Task item => Copy out every line of the records in which "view" can be found.
(Record extracts Opens)
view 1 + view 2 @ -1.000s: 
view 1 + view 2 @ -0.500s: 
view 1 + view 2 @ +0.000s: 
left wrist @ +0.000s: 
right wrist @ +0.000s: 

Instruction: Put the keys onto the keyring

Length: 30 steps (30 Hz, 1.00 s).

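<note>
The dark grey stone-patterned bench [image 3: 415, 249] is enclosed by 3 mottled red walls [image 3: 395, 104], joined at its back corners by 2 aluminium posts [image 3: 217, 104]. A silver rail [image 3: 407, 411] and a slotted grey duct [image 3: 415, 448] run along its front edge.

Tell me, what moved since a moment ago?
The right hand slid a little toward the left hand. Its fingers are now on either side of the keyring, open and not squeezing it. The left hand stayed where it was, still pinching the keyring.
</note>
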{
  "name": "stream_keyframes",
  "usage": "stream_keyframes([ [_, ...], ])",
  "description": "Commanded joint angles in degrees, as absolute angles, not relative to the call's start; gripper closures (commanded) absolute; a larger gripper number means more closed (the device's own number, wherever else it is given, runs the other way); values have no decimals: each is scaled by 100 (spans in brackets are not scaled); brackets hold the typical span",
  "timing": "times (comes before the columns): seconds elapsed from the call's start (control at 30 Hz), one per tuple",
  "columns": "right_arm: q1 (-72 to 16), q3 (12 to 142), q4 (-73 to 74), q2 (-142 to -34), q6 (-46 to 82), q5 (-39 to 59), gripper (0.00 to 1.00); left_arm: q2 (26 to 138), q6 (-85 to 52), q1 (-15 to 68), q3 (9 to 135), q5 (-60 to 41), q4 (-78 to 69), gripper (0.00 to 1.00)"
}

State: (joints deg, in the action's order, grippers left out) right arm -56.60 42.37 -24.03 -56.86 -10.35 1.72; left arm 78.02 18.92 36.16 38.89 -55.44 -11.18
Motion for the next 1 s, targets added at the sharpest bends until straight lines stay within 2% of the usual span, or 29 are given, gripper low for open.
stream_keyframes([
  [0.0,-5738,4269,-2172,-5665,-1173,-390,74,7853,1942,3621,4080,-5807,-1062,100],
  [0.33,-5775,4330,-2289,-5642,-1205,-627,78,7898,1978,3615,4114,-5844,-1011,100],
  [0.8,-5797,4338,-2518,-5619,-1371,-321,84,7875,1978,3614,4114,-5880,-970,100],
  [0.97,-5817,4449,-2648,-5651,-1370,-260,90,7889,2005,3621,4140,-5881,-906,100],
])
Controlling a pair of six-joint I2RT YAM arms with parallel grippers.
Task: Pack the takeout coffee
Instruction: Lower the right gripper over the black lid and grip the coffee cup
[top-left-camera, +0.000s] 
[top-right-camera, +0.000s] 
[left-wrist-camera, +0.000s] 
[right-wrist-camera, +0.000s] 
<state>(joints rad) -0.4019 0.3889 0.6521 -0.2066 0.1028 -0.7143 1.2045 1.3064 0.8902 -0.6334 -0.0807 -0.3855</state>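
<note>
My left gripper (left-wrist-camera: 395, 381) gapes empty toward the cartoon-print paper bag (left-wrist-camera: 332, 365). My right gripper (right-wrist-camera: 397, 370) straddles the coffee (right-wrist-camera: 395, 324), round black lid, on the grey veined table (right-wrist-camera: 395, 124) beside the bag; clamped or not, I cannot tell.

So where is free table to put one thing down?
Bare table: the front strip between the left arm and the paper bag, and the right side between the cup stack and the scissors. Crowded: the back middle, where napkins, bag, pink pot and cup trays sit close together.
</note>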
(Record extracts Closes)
The completed task =>
view 1 + view 2 @ -1.000s: 
view 1 + view 2 @ -0.500s: 
view 1 + view 2 @ +0.000s: 

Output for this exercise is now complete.